Friday, November 11, 2011

Thorny Dual Chip Cookies - It Hurts !

Its gonna hurt your waistline without you feeling any pain haha. This type of cookies are the dough type which are slightly thicker as compared to those thin and crispy type. The cookies still yield darker color than I expected, must be due to the cheaper cocoa powder brand that I bought. One key ingredient that can really affect the smell and taste is really the type of cocoa powder being used  (If can, try to use Van Houten or Hershey).
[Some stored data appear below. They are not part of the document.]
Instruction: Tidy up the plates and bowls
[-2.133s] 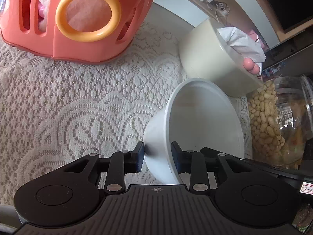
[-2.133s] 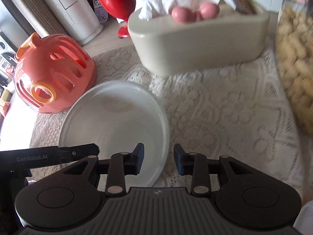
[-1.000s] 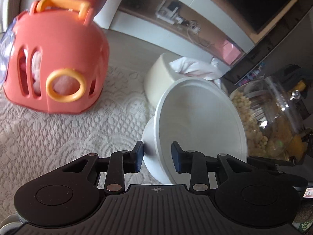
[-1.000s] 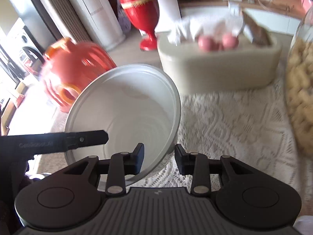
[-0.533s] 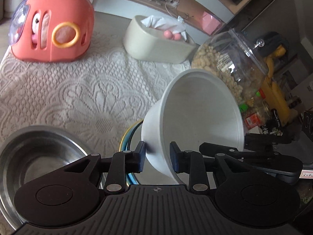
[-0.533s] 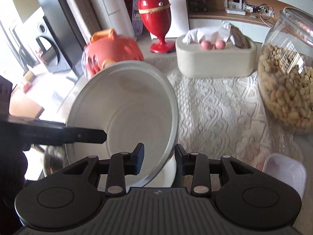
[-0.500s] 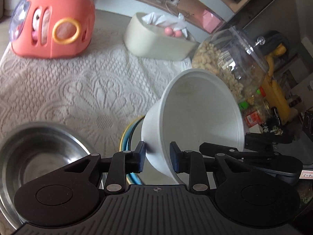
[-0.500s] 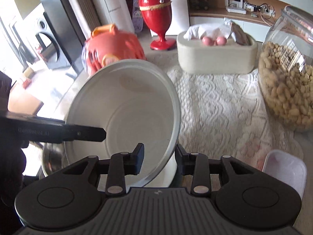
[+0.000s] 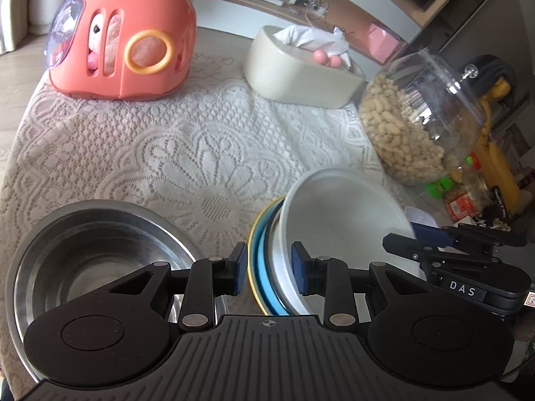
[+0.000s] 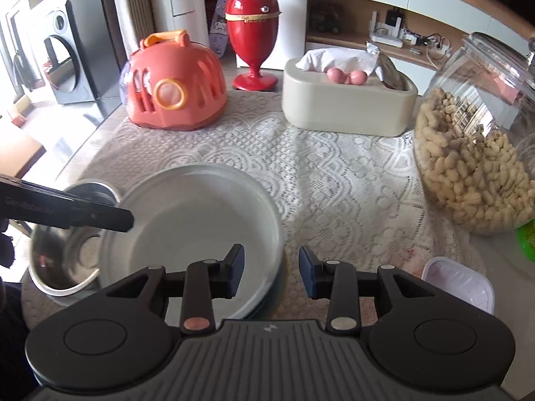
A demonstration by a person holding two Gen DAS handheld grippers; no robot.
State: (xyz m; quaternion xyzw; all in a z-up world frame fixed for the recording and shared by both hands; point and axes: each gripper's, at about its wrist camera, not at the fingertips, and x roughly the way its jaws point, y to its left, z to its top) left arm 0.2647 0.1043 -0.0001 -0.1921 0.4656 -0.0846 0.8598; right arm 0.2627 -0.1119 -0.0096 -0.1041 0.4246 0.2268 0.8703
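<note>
A white bowl (image 9: 337,214) sits nested in a blue bowl with a yellow rim (image 9: 259,250) at the table's front. My left gripper (image 9: 269,269) straddles the near rim of this stack, its jaws slightly apart, no longer pinching the wall. My right gripper (image 10: 271,272) is open around the white bowl's (image 10: 200,224) right rim, not squeezing it. A steel bowl (image 9: 83,260) stands to the left of the stack; it also shows in the right wrist view (image 10: 63,257).
A lace cloth (image 9: 167,153) covers the round table. At the back stand an orange toy carrier (image 9: 123,36) and a beige tissue box (image 9: 301,70). A glass jar of peanuts (image 9: 421,123) is at the right, a small plastic tub (image 10: 458,287) near the front right.
The white bowl, held tilted in the air by my left gripper, has come down into the blue bowl. Both grippers have widened and let go of its rim.
</note>
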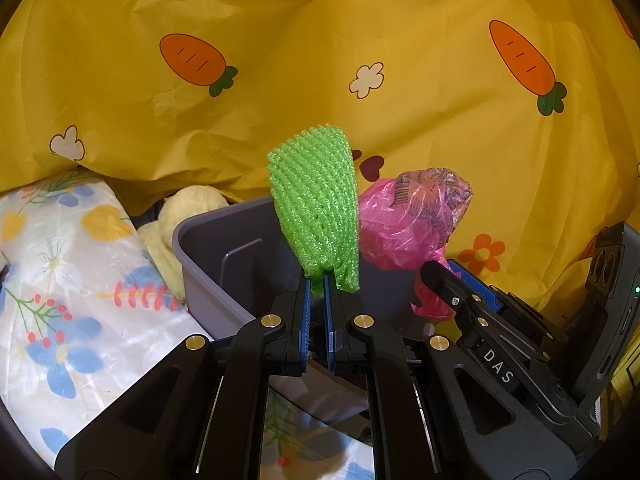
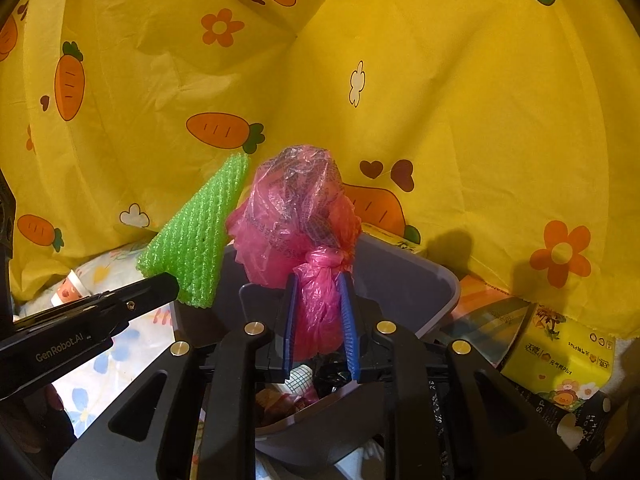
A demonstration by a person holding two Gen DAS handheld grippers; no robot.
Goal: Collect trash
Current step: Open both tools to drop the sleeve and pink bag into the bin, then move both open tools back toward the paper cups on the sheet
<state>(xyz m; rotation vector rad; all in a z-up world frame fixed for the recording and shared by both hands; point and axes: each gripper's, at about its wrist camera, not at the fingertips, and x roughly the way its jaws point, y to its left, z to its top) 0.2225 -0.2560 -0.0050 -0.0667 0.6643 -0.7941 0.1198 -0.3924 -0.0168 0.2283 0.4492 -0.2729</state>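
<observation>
Grey bin (image 1: 208, 264), open-topped, below both grippers, evidently the drop point. Pink bag (image 2: 296, 216), knotted, bulk up and away, pinched at its neck by right gripper (image 2: 318, 320), jaws part-open around it, above bin. Green foam net (image 1: 316, 208), long axis upright, lower end clamped in nearly closed left gripper (image 1: 317, 300), over bin.

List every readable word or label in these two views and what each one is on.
"DAS": on the right gripper, left wrist view.
"GenRobot.AI": on the left gripper, right wrist view.
"Plus": on the yellow tissue pack; its other characters are too small to read.
Print on the pink plastic bag: unreadable.
</observation>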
And you need to bite to see the hidden treasures inside. 
INGREDIENTS
110g butter
200g granulated sugar
150g cake flour
30g cocoa powder
100g coffee chips
50g grated Cadbury milk chocolate
100g white chocolate chips
3/4 tsp baking soda
1 tsp vanilla essence
2 eggs
Almond nibs for coating

METHOD
1. Using a whisk, mix the cake flour, cocoa powder and baking soda in a medium bowl.
2. In a big mixing bowl, beat the butter and sugar until light and fluffy using a hand electric mixer.
3. Add in the vanilla essence and eggs. Mix them until combined.
4. Now, add in the flour mixture and mix again. The result is a sticky dough-like texture.
5. Stir in the coffee and white chocolate chips and grated chocolate.

6. Roll the dough into small balls and coat them in almond nibs before arranging the cookies in a lined baking pan. Make sure the almond nibs are slightly pressed into the dough, else they will drop off later.

7. Bake in a preheated 180 Celcius oven for 10 minutes.
8. Cool the cookies before storing.
Just nice with golden brown toasted almond
Wow, look at those chips!

I've baked some drop chocolate chips cookies (thin and crispy type) before but I've yet to start blogging at that point of time. Nonetheless, I will definitely baking them again for sharing.